**YOUR OBJECTIVE**
Would you repeat the listing below exactly, with no pictures in it?

**EXERCISE MATERIALS**
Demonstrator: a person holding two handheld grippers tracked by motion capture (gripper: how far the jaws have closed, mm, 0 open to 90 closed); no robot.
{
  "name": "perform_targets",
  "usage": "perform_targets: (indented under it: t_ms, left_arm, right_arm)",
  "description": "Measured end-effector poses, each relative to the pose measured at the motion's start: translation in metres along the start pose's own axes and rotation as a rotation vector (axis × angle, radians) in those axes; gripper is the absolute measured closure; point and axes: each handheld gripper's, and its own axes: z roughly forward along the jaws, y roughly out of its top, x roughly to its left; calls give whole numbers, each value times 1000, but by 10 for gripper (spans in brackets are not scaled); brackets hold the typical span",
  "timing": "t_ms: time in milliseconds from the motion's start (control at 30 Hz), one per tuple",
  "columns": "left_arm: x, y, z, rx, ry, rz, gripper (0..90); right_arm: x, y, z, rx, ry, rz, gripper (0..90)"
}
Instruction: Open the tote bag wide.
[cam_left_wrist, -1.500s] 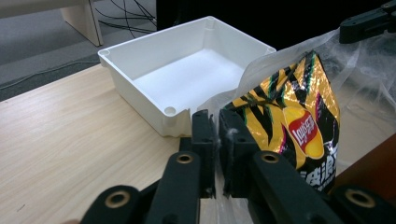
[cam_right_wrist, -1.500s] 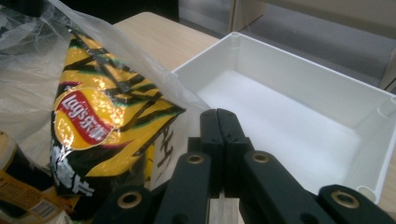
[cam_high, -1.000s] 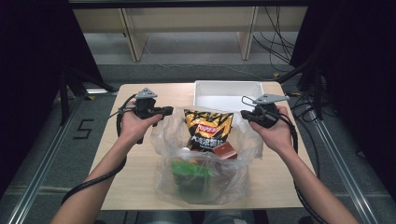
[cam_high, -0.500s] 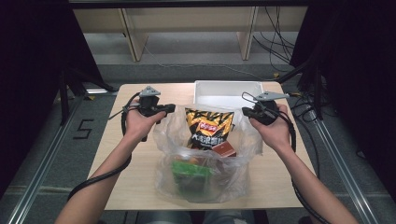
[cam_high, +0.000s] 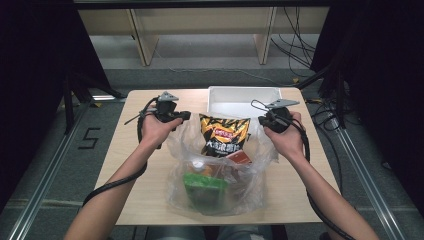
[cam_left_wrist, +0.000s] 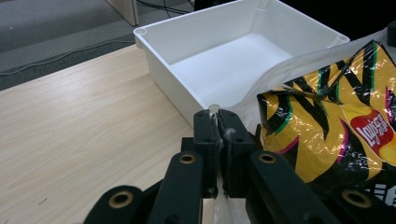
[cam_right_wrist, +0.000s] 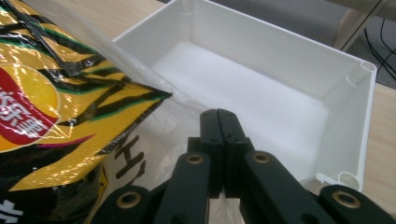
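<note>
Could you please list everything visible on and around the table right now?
plastic bag: one, clear, middle of the table, its mouth pulled apart at both sides
chip bag: one, yellow and black, upright in the plastic bag
green packet: one, green, low in the plastic bag
red packet: one, red, beside the chip bag
white bin: one, white, far edge of the table
table: one, light wood
left tool: one, black, shut on the plastic bag's left rim
right tool: one, black, shut on the right rim
</note>
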Motion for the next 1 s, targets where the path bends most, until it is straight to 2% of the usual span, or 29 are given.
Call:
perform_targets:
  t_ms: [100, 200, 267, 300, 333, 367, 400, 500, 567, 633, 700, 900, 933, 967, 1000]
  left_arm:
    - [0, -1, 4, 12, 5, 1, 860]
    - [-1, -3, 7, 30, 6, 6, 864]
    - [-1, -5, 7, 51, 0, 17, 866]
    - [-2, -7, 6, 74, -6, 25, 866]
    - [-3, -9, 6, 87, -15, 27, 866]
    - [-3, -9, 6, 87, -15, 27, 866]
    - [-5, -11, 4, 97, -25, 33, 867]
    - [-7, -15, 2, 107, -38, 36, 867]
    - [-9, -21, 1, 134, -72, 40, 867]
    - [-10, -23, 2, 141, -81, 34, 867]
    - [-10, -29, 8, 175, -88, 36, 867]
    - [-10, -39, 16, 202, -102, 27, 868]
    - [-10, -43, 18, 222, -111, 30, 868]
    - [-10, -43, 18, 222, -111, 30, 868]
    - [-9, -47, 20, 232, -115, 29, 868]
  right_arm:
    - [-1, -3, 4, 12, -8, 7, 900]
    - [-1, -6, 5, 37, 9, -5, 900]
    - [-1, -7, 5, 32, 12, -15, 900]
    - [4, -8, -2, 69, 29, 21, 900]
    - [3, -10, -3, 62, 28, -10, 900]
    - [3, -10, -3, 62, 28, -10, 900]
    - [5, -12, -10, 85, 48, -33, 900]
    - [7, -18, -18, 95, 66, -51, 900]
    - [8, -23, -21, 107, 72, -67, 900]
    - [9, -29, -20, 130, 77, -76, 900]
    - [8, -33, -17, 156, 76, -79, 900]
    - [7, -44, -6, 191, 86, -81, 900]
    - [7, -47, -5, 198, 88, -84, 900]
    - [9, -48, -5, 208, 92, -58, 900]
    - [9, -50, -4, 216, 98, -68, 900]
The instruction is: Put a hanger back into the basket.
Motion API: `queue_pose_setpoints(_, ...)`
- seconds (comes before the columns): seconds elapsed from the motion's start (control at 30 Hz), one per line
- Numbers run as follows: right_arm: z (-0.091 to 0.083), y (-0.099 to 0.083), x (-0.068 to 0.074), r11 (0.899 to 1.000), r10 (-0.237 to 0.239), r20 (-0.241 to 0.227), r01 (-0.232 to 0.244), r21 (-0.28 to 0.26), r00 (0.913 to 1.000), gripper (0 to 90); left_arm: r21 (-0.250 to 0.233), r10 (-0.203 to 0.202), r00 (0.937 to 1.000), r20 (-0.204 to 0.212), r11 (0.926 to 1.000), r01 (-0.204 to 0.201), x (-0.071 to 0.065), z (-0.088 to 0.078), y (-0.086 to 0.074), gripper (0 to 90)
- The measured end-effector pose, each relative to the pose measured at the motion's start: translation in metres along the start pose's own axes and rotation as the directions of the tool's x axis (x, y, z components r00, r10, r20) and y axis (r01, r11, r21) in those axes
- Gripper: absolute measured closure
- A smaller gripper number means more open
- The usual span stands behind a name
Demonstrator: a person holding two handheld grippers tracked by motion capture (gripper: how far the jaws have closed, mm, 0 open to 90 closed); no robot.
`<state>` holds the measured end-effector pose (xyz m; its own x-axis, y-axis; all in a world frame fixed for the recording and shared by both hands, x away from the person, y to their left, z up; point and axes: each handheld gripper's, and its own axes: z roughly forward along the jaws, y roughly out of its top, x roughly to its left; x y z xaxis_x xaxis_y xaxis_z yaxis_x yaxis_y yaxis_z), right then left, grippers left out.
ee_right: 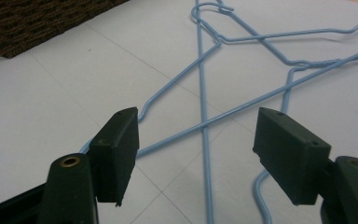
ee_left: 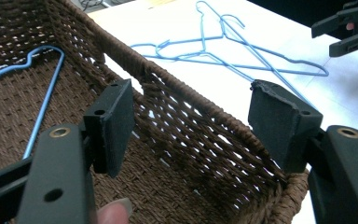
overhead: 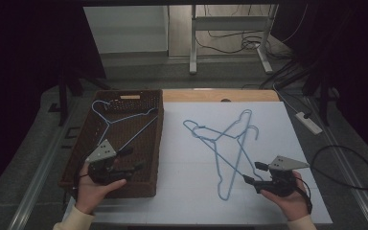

**OUTPUT**
Demonstrator: a person holding two handheld grippers tracked by motion capture (gripper: how far the jaws have closed, mm, 0 open to 90 closed); no robot.
{
  "name": "perform_targets",
  "usage": "perform_targets: (indented under it: t_ms, left_arm, right_arm)",
  "description": "Measured end-effector poses, each relative to the pose measured at the motion's start: translation in metres along the start pose's own axes and rotation as a rotation vector (axis × angle, radians) in those axes; gripper is the absolute measured closure; point and axes: each handheld gripper's, and its own axes: z roughly forward along the jaws, y roughly out of its top, x roughly to its left; calls give whole numbers, each value times 1000, but by 10 for gripper (spans in brackets are not scaled); brackets hold the typical span",
  "timing": "t_ms: time in milliseconds from the motion's start (control at 30 Hz), one per tuple",
  "columns": "left_arm: x, y, z, rx, ry, rz, gripper (0..90); right_arm: x, y, z, rx, ry, rz, gripper (0..90)"
}
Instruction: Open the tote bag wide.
[cam_left_wrist, -1.500s] 
[cam_right_wrist, -1.500s] 
[cam_high, -1.000s] 
[cam_high, -0.500s] 
[cam_high, +0.000s] 
[cam_left_wrist, +0.000s] 
[cam_right_wrist, +0.000s] 
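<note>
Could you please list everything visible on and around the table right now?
plastic bag: one, clear, middle of the table, its mouth pulled apart at both sides
chip bag: one, yellow and black, upright in the plastic bag
green packet: one, green, low in the plastic bag
red packet: one, red, beside the chip bag
white bin: one, white, far edge of the table
table: one, light wood
left tool: one, black, shut on the plastic bag's left rim
right tool: one, black, shut on the right rim
</note>
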Motion for the next 1 s, targets where the path bends most, until it is straight to 2% of the usual span, or 29 are given.
Call:
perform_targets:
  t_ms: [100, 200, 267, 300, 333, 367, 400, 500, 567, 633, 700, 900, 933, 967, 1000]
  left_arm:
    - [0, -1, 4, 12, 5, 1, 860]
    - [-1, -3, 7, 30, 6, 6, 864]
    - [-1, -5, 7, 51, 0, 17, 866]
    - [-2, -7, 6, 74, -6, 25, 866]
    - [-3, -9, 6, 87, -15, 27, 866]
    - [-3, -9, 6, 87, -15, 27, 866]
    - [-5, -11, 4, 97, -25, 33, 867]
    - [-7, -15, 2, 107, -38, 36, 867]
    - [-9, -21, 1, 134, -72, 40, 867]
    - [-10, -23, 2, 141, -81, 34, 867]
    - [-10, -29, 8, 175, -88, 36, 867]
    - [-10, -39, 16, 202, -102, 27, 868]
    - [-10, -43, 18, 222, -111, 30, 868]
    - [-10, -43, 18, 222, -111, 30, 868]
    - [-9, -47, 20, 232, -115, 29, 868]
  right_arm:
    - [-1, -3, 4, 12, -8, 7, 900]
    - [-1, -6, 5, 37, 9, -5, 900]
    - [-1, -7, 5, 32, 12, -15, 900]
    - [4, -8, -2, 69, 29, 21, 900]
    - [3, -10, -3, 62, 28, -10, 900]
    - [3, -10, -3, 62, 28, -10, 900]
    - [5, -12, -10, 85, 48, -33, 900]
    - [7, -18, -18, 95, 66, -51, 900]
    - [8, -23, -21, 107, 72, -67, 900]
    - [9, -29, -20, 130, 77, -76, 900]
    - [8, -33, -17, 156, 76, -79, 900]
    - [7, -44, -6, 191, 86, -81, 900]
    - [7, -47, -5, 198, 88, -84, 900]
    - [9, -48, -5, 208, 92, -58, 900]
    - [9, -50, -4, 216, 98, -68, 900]
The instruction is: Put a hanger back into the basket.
Motion API: `queue_pose_setpoints(_, ...)`
- seconds (comes before the columns): seconds elapsed from the motion's start (control at 30 Hz), one per line
- Numbers run as follows: right_arm: z (-0.091 to 0.083), y (-0.099 to 0.083), x (-0.068 to 0.074), r11 (0.899 to 1.000), r10 (-0.237 to 0.239), r20 (-0.241 to 0.227), r01 (-0.232 to 0.244), r21 (-0.28 to 0.26), r00 (0.913 to 1.000), gripper (0 to 90); left_arm: r21 (-0.250 to 0.233), r10 (-0.203 to 0.202), r00 (0.937 to 1.000), r20 (-0.204 to 0.212), r11 (0.926 to 1.000), r01 (-0.204 to 0.201), x (-0.071 to 0.065), z (-0.088 to 0.078), y (-0.086 to 0.074), gripper (0 to 90)
- The measured end-effector pose, each relative to the pose measured at the motion's start: translation in metres along the start pose's own axes and rotation as the directions of the tool's x axis (x, y, z components r00, r10, r20) and y axis (r01, r11, r21) in those axes
- Gripper: absolute measured closure
- A smaller gripper number means more open
- The usual span stands behind a name
Demonstrator: a person holding two handheld grippers tracked by motion capture (gripper: how far the jaws have closed, mm, 0 open to 90 closed); no robot.
`<state>` holds the measured end-effector pose (xyz m; its own x-axis, y-axis; all in a world frame fixed for the recording and shared by both hands, x away from the person, y to their left, z up; point and axes: each handheld gripper's, and its own axes: z roughly forward along the jaws, y roughly out of its top, x roughly to its left; x y z xaxis_x xaxis_y xaxis_z yaxis_x yaxis_y yaxis_z), right then left, grippers left out.
ee_right: 
ee_left: 
overhead: 

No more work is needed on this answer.